Another corollary of collectivist thinking is a cultural tendency not to stand out or excel. “Just be normal” is a national saying, and in an earlier era children were taught, in effect, that “if you were born a dime, you’ll never be a quarter” — the very antithesis of the American ideal of upward mobility. There seem to be fewer risk-takers here. Those who do go out on a limb or otherwise follow their own internal music — the architect Rem Koolhaas, say, or Vincent Van Gogh — tend to leave.
So where does this get us? If the collectivist Dutch social system arises from the waters of Dutch history, how applicable is it to American society, which was shaped by the wagon train and the endless frontier? And why would a nation raised on “You can go your own way” and “Be all that you can be” even want to go Dutch?
To the first point, there are notable similarities between the two countries. The Dutch approach to social welfare grew out of its blend of a private-enterprise tradition and a deep religious tradition. The ways in which the United States seeks to fix its social system surely stem from its own strong tradition of religious values, and also from a desire to blend those values with its commitment to private enterprise.
And while I certainly wouldn’t wish the whole Dutch system on the United States, I think it’s worth pondering how the best bits might fit. One pretty good reason is this: The Dutch seem to be happier than we are.
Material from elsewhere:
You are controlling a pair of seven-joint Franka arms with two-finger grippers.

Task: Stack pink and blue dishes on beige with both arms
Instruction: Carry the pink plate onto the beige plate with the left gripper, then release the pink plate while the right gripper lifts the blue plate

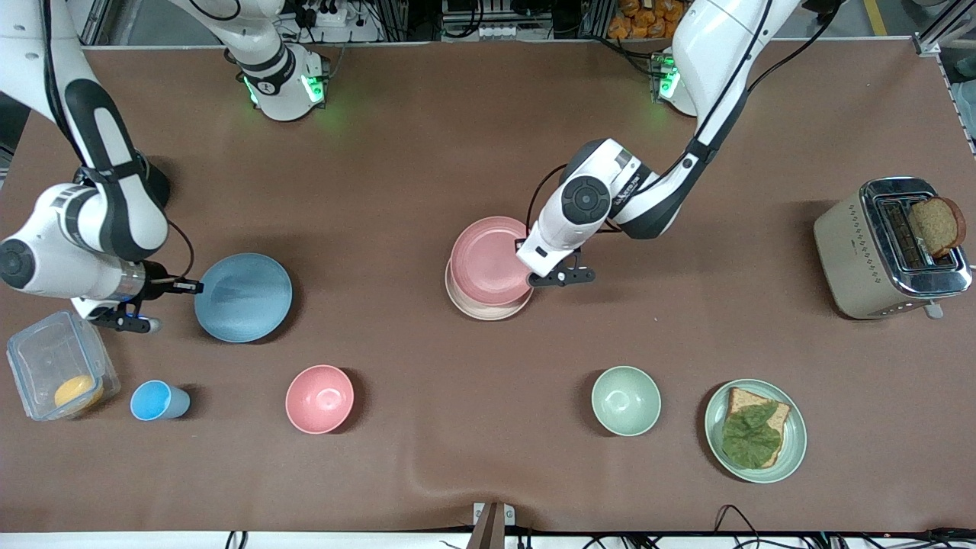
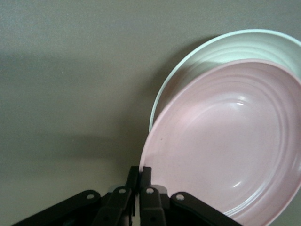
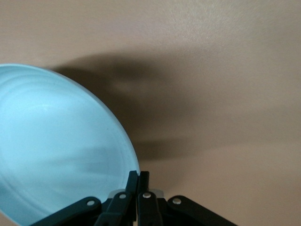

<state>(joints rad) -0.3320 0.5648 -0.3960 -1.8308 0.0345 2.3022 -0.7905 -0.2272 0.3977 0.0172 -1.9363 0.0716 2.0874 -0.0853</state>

A 2007 Unicef study of the well-being of children in 21 developed countries ranked Dutch children at the top and American children second from the bottom. And children’s happiness is surely dependent on adult contentment. I used to think the commodious, built-in, paid vacations that Europeans enjoy translated into societies where nobody wants to work and everyone is waiting for the next holiday. That is not the case here. I’ve found that Dutch people take both their work and their time off seriously. Indeed, the two go together. I almost never get a work-related e-mail message from a Dutch person on the weekend, while e-mail from American editors, publicists and the like trickle in at any time. The fact that the Dutch work only during work hours does not seem to make them less productive, but more. I’m constantly struck by how calm and fresh the people I work with regularly seem to be.
I’m not the only American to note this. “The thing that impressed me from Day 1, 25 years ago, is the sense of community,” said Buford Alexander, the former McKinsey director. “They know how to work and how to live. That’s why I stayed.”
Geert Mak, the Dutch author, insisted that happiness is tied directly to the social system. We were sitting at his favorite cafe, a hangout of Dutch journalists since the end of World War II, and the genial, old-wood setting of the place, as well as its location, around the corner from the Dam and the center of the city’s history, added a bit of luster to his words and reminded me, for the thousandth time, why I’m still here, despite the downside. “One problem with the American system,” he said, “is that if you lose your job and are without an income, that’s not just bad for you but for the economy. Our system has more security. And I think it makes our quality of life better. My American friends say they live in the best country in the world, and in a lot of ways they are right. But they always have to worry: ‘What happens to my family if I have a heart attack? What happens when I turn 65 or 70?’ America is the land of the free. But I think we are freer.”
Russell Shorto is a contributing writer for the magazine. His most recent book is “Descartes’ Bones: A Skeletal History of the Conflict Between Faith and Reason.”